Not minding Abacha’s claims about democracy, it is clear through his dubious transition programme that in the months ahead, his regime will trample on the rights of Nigerians to freely elect their leaders. It is, therefore, not surprising that two years after Saro-Wiwa, Ogoniland remains uninhabitable because of oil pollution and an overbearing military presence. Shell’s monstrous instruments of death still dot every nook and cranny of the oil community.

Today, numerous Ogoni citizens, pro-democracy and human rights activists are languishing in Abacha’s dungeons. In Abacha’s perception of justice, no trial is needed, neither are victims entitled to know their offences. Not even the decadent Apartheid regime in South Africa could have been so cynically brutal.
Four years after Abacha seized power, it has become evident that military dictatorship in Nigeria is a spent force and has no relevance.

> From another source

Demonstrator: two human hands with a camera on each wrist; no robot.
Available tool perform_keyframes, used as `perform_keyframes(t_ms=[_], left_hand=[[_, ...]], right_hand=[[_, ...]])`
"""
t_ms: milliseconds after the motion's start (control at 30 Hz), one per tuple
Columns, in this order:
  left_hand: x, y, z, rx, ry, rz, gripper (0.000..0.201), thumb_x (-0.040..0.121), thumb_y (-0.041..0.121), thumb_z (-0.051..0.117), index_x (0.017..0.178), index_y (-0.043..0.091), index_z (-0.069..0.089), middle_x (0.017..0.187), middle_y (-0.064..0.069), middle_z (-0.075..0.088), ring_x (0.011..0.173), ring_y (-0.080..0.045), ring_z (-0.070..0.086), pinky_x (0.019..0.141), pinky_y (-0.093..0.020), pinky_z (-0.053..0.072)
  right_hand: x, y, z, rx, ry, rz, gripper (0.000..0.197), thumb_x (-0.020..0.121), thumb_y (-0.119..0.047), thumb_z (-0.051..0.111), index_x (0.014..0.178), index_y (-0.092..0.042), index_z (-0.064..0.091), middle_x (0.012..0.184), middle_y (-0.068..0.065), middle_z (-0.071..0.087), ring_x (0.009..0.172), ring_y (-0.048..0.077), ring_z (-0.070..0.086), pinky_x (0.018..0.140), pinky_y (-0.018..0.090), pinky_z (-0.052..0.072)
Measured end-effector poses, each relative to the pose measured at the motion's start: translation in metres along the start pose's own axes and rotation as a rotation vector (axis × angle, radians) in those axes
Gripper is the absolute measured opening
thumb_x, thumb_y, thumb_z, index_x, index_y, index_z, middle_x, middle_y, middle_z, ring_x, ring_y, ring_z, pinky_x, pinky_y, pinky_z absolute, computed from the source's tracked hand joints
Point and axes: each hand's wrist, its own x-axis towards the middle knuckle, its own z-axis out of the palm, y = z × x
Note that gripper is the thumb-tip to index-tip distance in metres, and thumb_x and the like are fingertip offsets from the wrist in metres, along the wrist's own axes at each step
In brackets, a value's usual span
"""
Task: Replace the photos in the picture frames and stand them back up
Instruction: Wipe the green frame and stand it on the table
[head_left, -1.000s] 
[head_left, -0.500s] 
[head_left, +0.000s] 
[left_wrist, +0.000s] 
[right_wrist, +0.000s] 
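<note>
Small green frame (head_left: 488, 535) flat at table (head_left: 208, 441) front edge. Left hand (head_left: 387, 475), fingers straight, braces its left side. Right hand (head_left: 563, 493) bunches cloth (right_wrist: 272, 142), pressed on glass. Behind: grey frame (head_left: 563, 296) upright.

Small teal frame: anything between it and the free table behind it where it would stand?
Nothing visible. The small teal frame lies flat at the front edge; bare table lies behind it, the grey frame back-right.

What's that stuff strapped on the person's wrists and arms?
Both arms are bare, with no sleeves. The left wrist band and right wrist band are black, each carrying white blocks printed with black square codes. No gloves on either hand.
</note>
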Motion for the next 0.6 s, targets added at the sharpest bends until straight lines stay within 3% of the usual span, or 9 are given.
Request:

But, it has to take the efforts of the likes of Saro-Wiwa and company to make this reality sink in. We remember the “Ogoni 9” as if it was yesterday when their pains and anguish at the hands of the gruesome hangmen of a regime of equal status brought tears to our eyes and created deep gulfs in our hearts.

Adieu Saro-Wiwa, Saturday Dobee, Nordu Eawo, Daniel Gbooko, Paul Levera, Felix Nuate, Baribor Bera, Barinem Kiobel, and John Kpuine as well as other unsung heroes and heroines of the struggle for democracy, freedom and justice in Nigeria, all for whom Abacha’s regime meant one thing: horrid death. May your spirits not rest in peace but continue to haunt your bloodthirsty murderers.

This piece is excerpted from the book, Nigeria is Negotiable. It is reproduced here to mark the 18th anniversary (November 10, 2013) of the execution of writer and environmentalist, Ken Saro-Wiwa and eight other Ogoni activists.